▶ **Information provided**:
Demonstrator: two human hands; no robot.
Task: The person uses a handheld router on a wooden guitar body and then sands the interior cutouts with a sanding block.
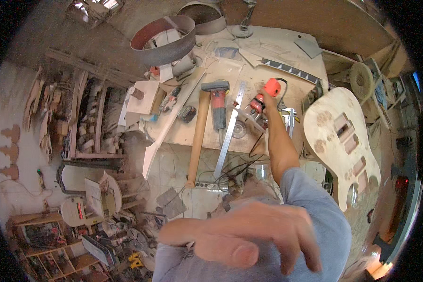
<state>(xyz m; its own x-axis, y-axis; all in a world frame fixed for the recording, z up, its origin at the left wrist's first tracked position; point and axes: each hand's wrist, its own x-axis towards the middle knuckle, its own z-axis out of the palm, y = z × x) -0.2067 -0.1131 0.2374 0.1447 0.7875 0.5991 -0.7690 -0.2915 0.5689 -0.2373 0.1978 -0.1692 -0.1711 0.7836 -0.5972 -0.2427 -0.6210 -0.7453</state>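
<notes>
At the right part of the workbench (174, 129), my right hand (269, 99) is closed around a red compact router (257, 102), its clear base toward the bench and a black cord behind it. My left hand (263, 235) is raised close in the foreground, slightly blurred, with its fingers apart and nothing in it. Just left of the router lies a long steel ruler (231, 127). Calipers (290, 121) rest to the right of my right wrist. A pale guitar body (326, 124) with cut cavities stands at the bench's right side.
A red-and-black power tool (218, 109) and long wooden neck blanks (199, 136) lie mid-bench, some overhanging its front edge. A fretboard with inlays (291, 70) lies at the back. Sanding belts (167, 55) stand back left. Cluttered shelves (47, 218) fill the lower left.
</notes>
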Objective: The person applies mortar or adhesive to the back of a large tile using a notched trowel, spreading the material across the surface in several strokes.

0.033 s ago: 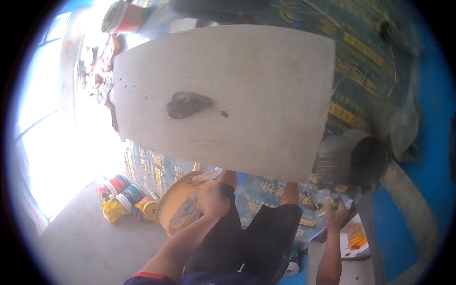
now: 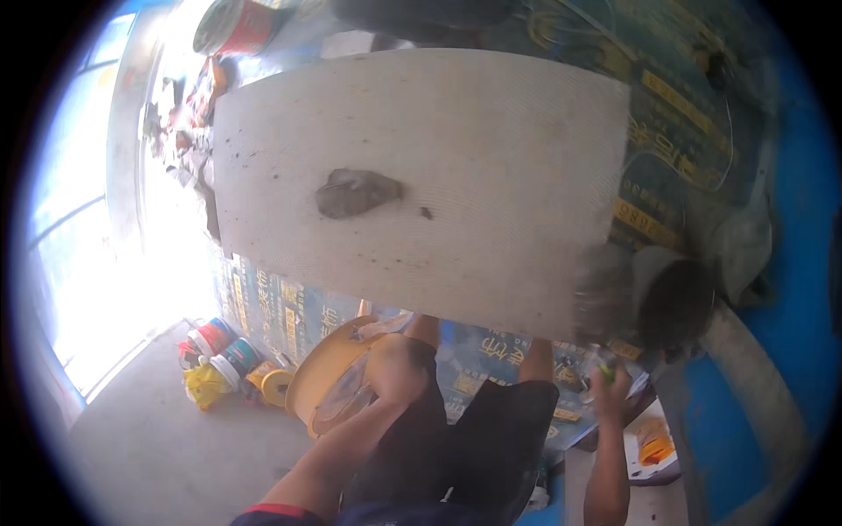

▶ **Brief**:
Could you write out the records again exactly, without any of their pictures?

▶ **Answer**:
Demonstrator: two human hands; no robot.
Task: The person uses a handheld router on a wooden guitar body and then sands the interior cutouts with a sanding block.
<state>(xyz m; its own x-axis, y-axis; all in a world frame fixed for the recording, z up, its origin at the left wrist's first tracked position; point and axes: each hand's wrist, its own x-axis towards the middle knuckle, its own z-axis out of the palm, y = z × x) -0.2067 -0.1131 0.2374 0.1447 0.7875 0.5991 -0.7690 -0.2915 0.5689 -0.2373 0.1978 -0.1692 -0.1711 0.7836 -0.5972 -0.2427 -0.6210 -0.7453</state>
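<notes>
At the right part of the workbench (174, 129), my right hand (269, 99) is closed around a red compact router (257, 102), its clear base toward the bench and a black cord behind it. My left hand (263, 235) is raised close in the foreground, slightly blurred, with its fingers apart and nothing in it. Just left of the router lies a long steel ruler (231, 127). Calipers (290, 121) rest to the right of my right wrist. A pale guitar body (326, 124) with cut cavities stands at the bench's right side.
A red-and-black power tool (218, 109) and long wooden neck blanks (199, 136) lie mid-bench, some overhanging its front edge. A fretboard with inlays (291, 70) lies at the back. Sanding belts (167, 55) stand back left. Cluttered shelves (47, 218) fill the lower left.
</notes>
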Objective: The person applies mortar or adhesive to the back of a large tile using a notched trowel, spreading the material across the surface in several strokes.

0.033 s ago: 
now: 

Nothing else is required for this exercise.